SHINING FORCE 3: Scenario 1 - The Titan of Aspia conta a história contada pelo cavaleiro Synbios - filho do principal general da Republica e que estava como lider da guarda republicana quando a suposta tentativa de sequestro aconteceu.
SHINING FORCE 3: Scenario 2 - Target: Child of God mostra a história pelo ponto de vista do principe do império Medion, que comaça a jornada como inimigo de Synbios mas descobre que tinha caroço nesse angu e durante o caminho se alinha a Synbios para enfrentar o culto maligno.

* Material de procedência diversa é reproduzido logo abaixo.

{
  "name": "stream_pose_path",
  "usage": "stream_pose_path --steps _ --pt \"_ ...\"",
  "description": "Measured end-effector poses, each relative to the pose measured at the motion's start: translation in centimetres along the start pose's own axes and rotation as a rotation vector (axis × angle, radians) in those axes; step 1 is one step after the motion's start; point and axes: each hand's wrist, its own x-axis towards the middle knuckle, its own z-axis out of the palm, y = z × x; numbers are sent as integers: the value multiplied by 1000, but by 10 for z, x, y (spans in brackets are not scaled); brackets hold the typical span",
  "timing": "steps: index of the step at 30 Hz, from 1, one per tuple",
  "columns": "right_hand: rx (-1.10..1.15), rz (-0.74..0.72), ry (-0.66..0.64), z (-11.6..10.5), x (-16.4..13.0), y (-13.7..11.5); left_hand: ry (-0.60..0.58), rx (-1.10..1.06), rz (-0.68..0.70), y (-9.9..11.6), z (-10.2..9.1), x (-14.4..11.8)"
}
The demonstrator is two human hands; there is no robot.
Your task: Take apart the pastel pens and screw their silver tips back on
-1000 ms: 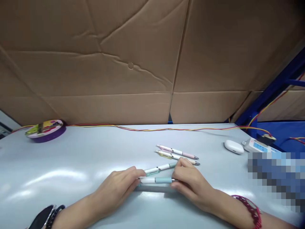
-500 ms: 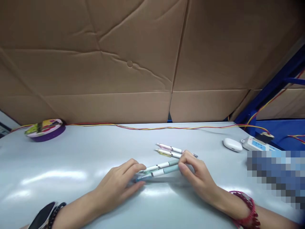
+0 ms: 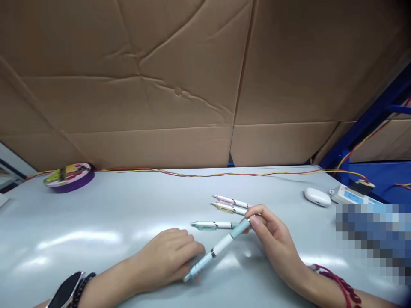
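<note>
My right hand pinches the grip end of a blue and white pen, which slants down to the left above the table. My left hand rests on the pale table with curled fingers; the pen's rear end lies by its fingertips, and I cannot tell whether they touch. Just beyond lie three more pens: a green one, a yellow one and a pink one, side by side.
A round purple tin sits at the far left. A red and yellow cable runs along the back edge below a cardboard wall. A white earbud case and a power strip lie at the right.
My right hand has lifted the blue pen's tip end and swung it, so the pen now slants toward me. My left hand has let go of it and settled flat.
</note>
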Motion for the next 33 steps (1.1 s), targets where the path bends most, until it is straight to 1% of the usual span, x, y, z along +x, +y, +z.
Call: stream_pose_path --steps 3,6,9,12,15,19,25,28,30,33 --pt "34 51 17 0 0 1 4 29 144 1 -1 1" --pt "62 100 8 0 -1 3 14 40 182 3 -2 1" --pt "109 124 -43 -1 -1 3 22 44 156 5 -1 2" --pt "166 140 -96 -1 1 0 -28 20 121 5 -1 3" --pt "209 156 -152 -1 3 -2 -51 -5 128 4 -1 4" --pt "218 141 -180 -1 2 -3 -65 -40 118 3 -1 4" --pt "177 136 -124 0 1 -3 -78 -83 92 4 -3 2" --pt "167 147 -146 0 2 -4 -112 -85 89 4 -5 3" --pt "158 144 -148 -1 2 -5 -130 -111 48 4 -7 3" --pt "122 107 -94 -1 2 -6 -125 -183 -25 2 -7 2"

O cenário 3 de Shining Force III é contado da perspectiva de Julian. Ao contrário de Synbios e Medion, Julian não é privilegiado e não é ninguém particularmente importante na verdade. Nos jogos anteriores, Julian aparece brevemente como nada senão como líder de um grupo mercenário querendo cumprir a missão que lhe pagaram e embolsar uma graninha. Julian aparece pela primeira vez para ajudar Synbios a embarcar em um trem perto de Railhead no Cenário 1 - sendo que nessa hora Synbios queria caçar um vândalo.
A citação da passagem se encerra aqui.